The high court judges also asked the new appellate court to square the crime dynamic, meaning the defense lawyers must either prove without a doubt that Guede acted alone, or, short of that, prove that someone else—not Knox and Sollecito—assisted in the homicide. In their ruling, they say the appellate court “greatly underestimated” the probability that Knox and Sollecito were there. They say ample evidence implies that “more than one person was involved in Kercher’s murder.” No matter what happens in the new appeal, the high court could send the case back for a third look if they are not satisfied that justice is served.

Knox and Sollecito are not required to attend court hearings in this appeal, and Knox cannot be extradited until and unless the high court definitively rules on a conviction after the outcome of this appeal. Even then, it is unclear whether the Italians would attempt to extradite her, or if the United States would grant such a request. Because this is a civil case, there is no legal reason to deny extradition if it is requested, but Knox’s lawyers would surely fight to keep her in the United States if she is ultimately convicted, perhaps trying to reach an agreement with Italy that she could serve any eventual sentence for the murder in an American jail.

In the first two trials, Knox was the silent star of the media show. She was photographed and videotaped as she entered and exited the courtroom ad nauseam. Her court testimony and declarations were carefully transcribed and dissected. This time Knox will not be in Florence.
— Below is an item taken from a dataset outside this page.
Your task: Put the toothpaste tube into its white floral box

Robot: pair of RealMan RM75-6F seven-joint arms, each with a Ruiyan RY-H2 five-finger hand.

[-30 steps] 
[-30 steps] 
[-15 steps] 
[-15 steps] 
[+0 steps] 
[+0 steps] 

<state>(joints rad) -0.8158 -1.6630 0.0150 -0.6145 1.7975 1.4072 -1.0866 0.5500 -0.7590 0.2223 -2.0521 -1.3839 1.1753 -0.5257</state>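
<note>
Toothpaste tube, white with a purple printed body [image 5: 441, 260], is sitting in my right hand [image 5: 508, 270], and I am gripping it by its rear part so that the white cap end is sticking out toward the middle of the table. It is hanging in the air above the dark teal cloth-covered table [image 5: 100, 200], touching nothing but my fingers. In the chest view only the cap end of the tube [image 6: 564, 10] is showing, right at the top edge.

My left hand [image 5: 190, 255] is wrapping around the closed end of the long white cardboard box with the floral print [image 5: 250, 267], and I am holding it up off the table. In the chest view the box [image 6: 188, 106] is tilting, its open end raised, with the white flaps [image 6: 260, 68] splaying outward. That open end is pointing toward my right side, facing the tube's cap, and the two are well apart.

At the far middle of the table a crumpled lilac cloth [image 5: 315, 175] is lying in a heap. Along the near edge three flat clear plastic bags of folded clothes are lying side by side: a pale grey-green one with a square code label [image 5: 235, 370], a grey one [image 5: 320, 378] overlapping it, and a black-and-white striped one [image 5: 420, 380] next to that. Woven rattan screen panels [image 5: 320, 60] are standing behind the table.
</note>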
She says it is too risky to return. But you can bet she will be a far more present entity in the coverage of this appellate trial than any of her previous cases because she can defend herself in the court of public opinion. Her savvy Seattle public relations handlers have made her available for phone and online interviews in Italy, the United Kingdom, and the United States. She gave her first Italian interview to Gianluigi Nuzzi on the crime show Quarto Grado last week, and she has been chatting up all those who supported her innocence during the first trial, giving a friendly on-air Skype interview to La Repubblica’s Meo Ponte, who was one of her staunchest supporters.

She told the very popular ITV morning show Daybreak in London that she was afraid to return to Italy. “I was already convicted wrongfully and this is everything to fear, this, as an innocent person, is the ultimate nightmare, this does not make sense.” Though she stumbled slightly when asked if she would take a lie detector test. “A lie detector test, I would be fine with that," she said when asked.
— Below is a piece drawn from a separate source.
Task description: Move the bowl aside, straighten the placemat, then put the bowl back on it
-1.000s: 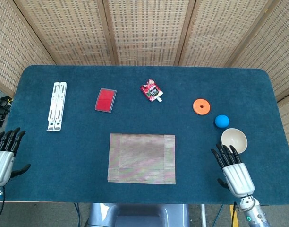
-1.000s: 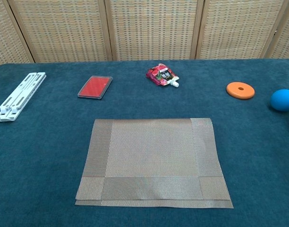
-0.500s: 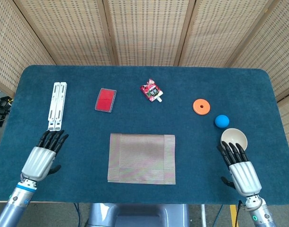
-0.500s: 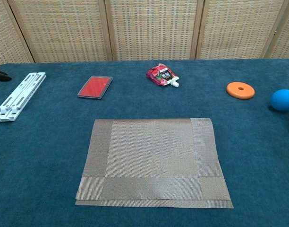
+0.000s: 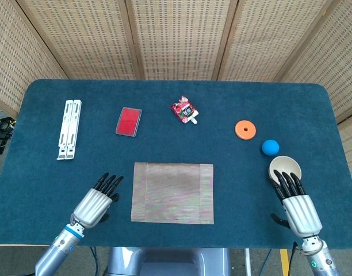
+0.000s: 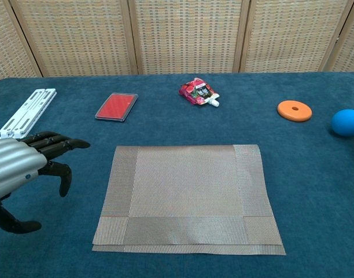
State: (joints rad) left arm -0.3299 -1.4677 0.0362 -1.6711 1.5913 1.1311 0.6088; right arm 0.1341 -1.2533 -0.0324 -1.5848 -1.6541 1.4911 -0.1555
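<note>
We see bright, even light — sharp focus, no glare, only faint shadow beneath the left hand's fingers (image 6: 52, 145).

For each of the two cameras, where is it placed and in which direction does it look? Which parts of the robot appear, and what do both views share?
Head view: high above the near table edge, looking steeply down on the whole table; both the left hand and the right hand show, the right one's fingers by the bowl.
Chest view: lower, looking forward across the table to the woven screens; only the left hand shows.
Shared: placemat, left hand, red case, orange disc, blue ball.
</note>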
Her handlers are trying to get her as much air time as possible in Italy after the first day of the appeal, offering up pre-taped sound bytes to investigative news programs like Porta Porta and Matrix, both of which have dedicated ample air time to the case in the past. Whether the blitz will make any difference—good or bad—to the Florence court remains to be seen.

There is every possibility that Knox and Sollecito will again be acquitted of Kercher’s murder. The case is complicated and messy with plenty of reasonable doubt, compromised by sloppy police work, and subject to the type of international attention that sometimes blurs logic. The Italian judicial system has essentially been put through the ringer in this case, and has come out stained. Allegations of corruption, including a conviction for abuse of office for the original prosecutor—which was overturned on appeal—have not helped.
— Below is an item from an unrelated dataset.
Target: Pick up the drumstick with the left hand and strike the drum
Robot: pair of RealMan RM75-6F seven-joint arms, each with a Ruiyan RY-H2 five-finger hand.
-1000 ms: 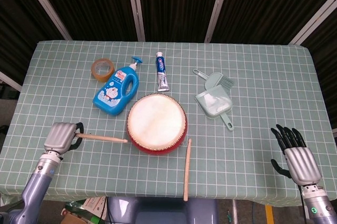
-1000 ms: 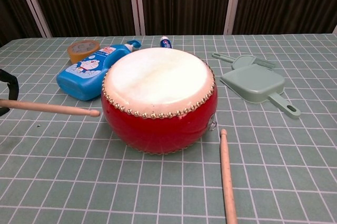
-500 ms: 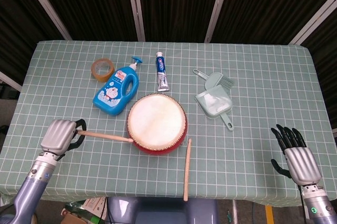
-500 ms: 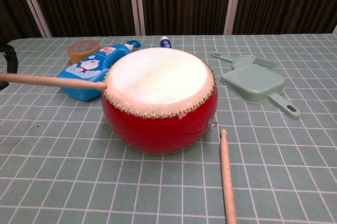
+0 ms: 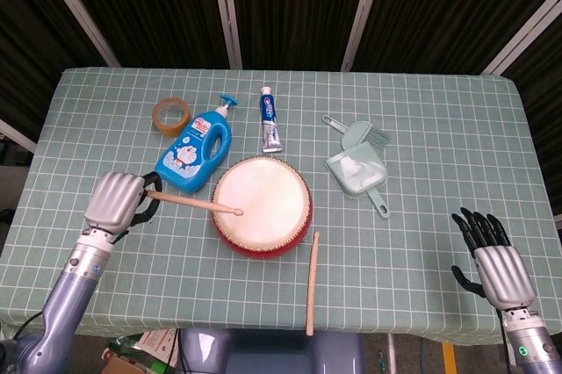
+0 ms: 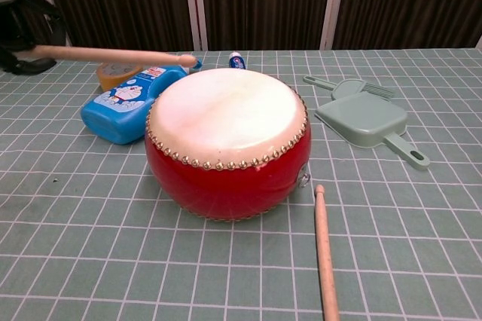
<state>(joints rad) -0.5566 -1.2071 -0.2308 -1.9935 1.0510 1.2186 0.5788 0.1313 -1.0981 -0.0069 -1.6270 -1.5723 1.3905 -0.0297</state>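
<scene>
A red drum (image 5: 261, 205) (image 6: 228, 136) with a white skin stands at the table's middle. My left hand (image 5: 117, 202) (image 6: 21, 23) grips a wooden drumstick (image 5: 198, 204) (image 6: 113, 54) by its end. The stick is raised above the table, and its tip hangs over the left part of the drum skin. A second drumstick (image 5: 311, 281) (image 6: 324, 249) lies on the cloth to the right of the drum. My right hand (image 5: 493, 255) rests open near the table's front right edge, fingers spread, holding nothing.
A blue bottle (image 5: 195, 147) (image 6: 134, 96) lies left of the drum behind the raised stick, with a tape roll (image 5: 171, 115) and a toothpaste tube (image 5: 270, 119) beyond. A green dustpan and brush (image 5: 360, 163) (image 6: 366, 114) lie to the right.
My left hand has lifted the drumstick off the table and carried it right and up, so its tip moved from beside the drum to above the skin. The right hand stayed still.
</scene>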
But in many ways, Knox and Sollecito have also been their own worst enemies in the case. Knox’s interviews have not all been favorably received, especially in Italy, where she is still often viewed as insincere and calculating. It surely doesn’t help that most Italian interviews include tight shots of her eyes as she denies the charges. Sollecito launched an online campaign for donations to his defense fund to pay for the appeal, which was followed sensationally by the news that he was moving to the Caribbean after an extended vacation there that was captured by paparazzi, causing many to wonder where their donations had gone.

The Kercher family, as always, stays stoically in the shadows, waiting in what must surely be a hellish limbo for a final answer about what really happened to their daughter six years ago.